ECOWAS: bloc under growing pressure [Business Africa]

ECOWAS: bloc under growing pressure

The Economic Community of West African States (ECOWAS) is facing a critical period with the challenges posed by the Alliance of Sahel States and economic instability in West Africa. Recent coups and economic sanctions have highlighted the organization’s weaknesses, exacerbating internal divisions.

However, the election of a new president in Senegal and the dialogue initiatives by Bassirou Diomaye Faye offer prospects for renewal.

To explore whether ECOWAS can overcome these obstacles and maintain its role as an economic pillar, we interviewed international economist Magaye Gaye from the West African Development Bank (BOAD) and the African Guarantee and Economic Cooperation Fund (FAGACE).

“To stay on course, ECOWAS must develop policies for industrial complementarity, focus on energy, industry, integration complementarities, and intra-regional trade.” – Magaye Gaye, international economist.

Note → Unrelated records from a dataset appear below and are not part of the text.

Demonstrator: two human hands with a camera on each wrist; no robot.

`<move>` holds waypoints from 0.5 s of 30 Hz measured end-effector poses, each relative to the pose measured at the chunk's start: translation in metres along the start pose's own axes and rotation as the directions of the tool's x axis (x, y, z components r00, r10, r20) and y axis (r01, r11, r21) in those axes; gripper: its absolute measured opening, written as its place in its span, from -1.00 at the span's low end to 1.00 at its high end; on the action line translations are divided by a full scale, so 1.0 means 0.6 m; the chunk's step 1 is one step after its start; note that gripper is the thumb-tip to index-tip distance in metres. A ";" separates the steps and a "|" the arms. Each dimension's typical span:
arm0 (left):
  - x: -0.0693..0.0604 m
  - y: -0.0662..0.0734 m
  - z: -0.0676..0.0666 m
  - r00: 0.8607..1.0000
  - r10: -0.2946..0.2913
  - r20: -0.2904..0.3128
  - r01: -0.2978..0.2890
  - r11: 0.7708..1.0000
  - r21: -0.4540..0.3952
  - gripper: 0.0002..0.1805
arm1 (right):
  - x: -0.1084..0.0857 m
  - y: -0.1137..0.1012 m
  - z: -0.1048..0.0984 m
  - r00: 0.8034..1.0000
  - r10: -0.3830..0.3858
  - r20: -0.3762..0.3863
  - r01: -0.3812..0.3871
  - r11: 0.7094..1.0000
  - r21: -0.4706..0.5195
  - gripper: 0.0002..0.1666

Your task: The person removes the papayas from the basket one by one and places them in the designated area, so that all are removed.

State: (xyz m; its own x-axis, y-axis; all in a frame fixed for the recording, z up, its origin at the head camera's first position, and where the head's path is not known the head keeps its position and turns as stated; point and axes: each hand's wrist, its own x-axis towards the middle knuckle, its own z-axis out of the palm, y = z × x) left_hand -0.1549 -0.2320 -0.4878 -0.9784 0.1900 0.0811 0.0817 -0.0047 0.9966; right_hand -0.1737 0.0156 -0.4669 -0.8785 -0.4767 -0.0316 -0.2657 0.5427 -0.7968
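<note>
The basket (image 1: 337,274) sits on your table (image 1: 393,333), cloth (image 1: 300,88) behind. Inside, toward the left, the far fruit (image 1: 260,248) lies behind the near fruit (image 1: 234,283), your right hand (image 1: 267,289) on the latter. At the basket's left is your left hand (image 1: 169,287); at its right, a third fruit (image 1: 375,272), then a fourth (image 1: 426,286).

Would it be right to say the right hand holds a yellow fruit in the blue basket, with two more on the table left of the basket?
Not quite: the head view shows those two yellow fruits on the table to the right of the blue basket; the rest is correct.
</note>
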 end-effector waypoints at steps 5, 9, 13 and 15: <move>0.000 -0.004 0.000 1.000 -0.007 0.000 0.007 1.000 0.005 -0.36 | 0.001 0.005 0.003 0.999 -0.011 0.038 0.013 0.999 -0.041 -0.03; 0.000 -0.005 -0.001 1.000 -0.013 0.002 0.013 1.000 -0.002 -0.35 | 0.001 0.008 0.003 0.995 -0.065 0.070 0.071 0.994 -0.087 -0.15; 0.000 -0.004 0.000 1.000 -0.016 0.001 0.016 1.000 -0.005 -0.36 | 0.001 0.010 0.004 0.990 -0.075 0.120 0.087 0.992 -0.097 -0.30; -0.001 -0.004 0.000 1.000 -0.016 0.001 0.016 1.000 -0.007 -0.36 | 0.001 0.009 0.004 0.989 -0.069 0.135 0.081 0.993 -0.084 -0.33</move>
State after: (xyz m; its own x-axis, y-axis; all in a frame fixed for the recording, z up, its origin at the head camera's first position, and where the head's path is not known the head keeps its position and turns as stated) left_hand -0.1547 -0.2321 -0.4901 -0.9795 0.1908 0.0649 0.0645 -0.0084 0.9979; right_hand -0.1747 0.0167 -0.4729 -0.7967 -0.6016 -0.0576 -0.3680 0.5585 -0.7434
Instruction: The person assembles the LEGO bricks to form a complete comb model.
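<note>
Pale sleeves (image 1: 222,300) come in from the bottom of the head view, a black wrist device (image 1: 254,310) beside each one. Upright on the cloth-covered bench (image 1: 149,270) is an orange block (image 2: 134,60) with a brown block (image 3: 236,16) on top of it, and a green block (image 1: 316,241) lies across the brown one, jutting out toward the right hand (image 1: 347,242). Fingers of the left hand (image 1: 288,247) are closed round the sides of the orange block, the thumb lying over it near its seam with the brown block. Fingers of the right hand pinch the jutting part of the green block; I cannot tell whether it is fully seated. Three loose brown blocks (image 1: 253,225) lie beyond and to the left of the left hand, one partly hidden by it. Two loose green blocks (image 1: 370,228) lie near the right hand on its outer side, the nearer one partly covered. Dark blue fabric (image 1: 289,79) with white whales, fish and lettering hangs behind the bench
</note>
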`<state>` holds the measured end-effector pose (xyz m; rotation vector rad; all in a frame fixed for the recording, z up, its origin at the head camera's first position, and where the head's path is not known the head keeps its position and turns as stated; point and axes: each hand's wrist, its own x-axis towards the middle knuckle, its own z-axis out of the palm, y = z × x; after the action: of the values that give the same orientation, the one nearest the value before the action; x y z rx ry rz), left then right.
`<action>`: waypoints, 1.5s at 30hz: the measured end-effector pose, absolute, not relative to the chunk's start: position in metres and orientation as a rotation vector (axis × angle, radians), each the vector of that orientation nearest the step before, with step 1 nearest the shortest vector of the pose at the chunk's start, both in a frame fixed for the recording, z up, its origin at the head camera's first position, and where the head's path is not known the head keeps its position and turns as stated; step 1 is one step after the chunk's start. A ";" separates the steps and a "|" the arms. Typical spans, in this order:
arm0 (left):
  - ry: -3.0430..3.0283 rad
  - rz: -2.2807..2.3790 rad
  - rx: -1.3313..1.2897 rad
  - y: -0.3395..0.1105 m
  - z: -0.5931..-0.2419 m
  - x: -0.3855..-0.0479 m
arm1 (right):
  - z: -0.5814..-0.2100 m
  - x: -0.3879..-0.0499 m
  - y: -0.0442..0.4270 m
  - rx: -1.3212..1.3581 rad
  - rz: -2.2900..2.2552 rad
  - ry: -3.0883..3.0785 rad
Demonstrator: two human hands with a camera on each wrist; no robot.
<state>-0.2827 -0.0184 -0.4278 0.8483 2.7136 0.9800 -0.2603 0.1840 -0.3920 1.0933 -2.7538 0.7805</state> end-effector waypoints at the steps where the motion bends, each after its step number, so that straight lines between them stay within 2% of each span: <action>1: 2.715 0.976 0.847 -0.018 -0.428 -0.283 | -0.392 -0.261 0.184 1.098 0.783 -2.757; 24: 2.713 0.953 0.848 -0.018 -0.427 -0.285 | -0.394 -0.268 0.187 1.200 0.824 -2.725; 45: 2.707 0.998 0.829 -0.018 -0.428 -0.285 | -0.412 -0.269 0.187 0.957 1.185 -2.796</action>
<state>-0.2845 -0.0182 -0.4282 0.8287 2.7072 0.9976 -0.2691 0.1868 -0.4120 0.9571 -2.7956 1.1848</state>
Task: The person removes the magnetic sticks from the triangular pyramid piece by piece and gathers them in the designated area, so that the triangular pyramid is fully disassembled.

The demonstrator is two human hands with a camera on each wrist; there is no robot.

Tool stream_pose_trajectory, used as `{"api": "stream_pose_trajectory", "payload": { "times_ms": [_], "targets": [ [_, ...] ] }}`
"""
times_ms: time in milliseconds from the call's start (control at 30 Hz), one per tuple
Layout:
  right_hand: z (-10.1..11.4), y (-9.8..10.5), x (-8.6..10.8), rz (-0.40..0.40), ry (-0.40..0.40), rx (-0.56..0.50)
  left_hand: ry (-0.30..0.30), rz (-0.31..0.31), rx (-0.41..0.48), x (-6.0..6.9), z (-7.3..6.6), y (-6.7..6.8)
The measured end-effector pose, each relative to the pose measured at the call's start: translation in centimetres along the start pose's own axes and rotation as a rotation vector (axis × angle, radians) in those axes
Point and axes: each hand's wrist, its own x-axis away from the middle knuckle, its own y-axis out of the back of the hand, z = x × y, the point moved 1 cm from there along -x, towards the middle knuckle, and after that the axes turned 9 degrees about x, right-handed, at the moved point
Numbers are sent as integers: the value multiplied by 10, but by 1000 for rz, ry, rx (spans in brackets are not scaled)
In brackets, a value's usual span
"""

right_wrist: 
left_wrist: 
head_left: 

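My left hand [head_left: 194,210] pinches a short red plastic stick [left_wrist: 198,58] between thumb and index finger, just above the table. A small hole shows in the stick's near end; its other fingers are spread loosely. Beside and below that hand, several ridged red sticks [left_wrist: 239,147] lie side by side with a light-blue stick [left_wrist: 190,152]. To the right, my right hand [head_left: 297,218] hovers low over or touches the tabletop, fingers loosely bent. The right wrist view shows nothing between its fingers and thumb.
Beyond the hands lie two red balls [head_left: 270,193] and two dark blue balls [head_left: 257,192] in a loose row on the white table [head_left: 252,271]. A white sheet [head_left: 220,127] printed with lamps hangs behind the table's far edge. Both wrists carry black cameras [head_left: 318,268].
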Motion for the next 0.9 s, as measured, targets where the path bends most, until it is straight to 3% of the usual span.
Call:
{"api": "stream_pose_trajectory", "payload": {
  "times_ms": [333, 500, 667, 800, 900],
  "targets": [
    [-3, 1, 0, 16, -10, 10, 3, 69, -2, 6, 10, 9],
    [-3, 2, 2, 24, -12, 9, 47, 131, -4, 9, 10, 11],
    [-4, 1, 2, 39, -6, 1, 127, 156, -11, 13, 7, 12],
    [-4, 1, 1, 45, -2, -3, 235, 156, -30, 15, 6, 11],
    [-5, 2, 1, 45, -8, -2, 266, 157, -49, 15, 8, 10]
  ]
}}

Benin-Niger: The Pipeline Standoff

Since May 6, Benin and Niger have been in crisis due to Beninese President Patrice Talon’s decision to block the loading of Nigerien crude oil in Beninese waters, citing informal practices and protesting against Niger’s closure of their common border.

This situation has been exacerbated by accusations of blackmail from Nigerien Prime Minister and the involvement of China, which built a pipeline for Nigerien oil exports. 

Surprisingly, Benin lifted the embargo on May 15 after fruitful negotiations with a Chinese delegation, although the reopening of the Nigerien land border remains uncertain. 

More details on this economic and diplomatic crisis are provided by Romual Vissoh for Business Africa.

Energy Emergency: Cameroon launches its powerful Nachtigal Dam

The city of Douala, Cameroon, suffers from frequent power outages, severely disrupting activities. To address this crisis, the government urgently launched the Nachtigal dam, built in partnership with the French firm EDF, which is expected to provide 420 MW by December.

Currently, 60 MW are already in service, representing nearly 30% of the energy needs of southern Cameroon.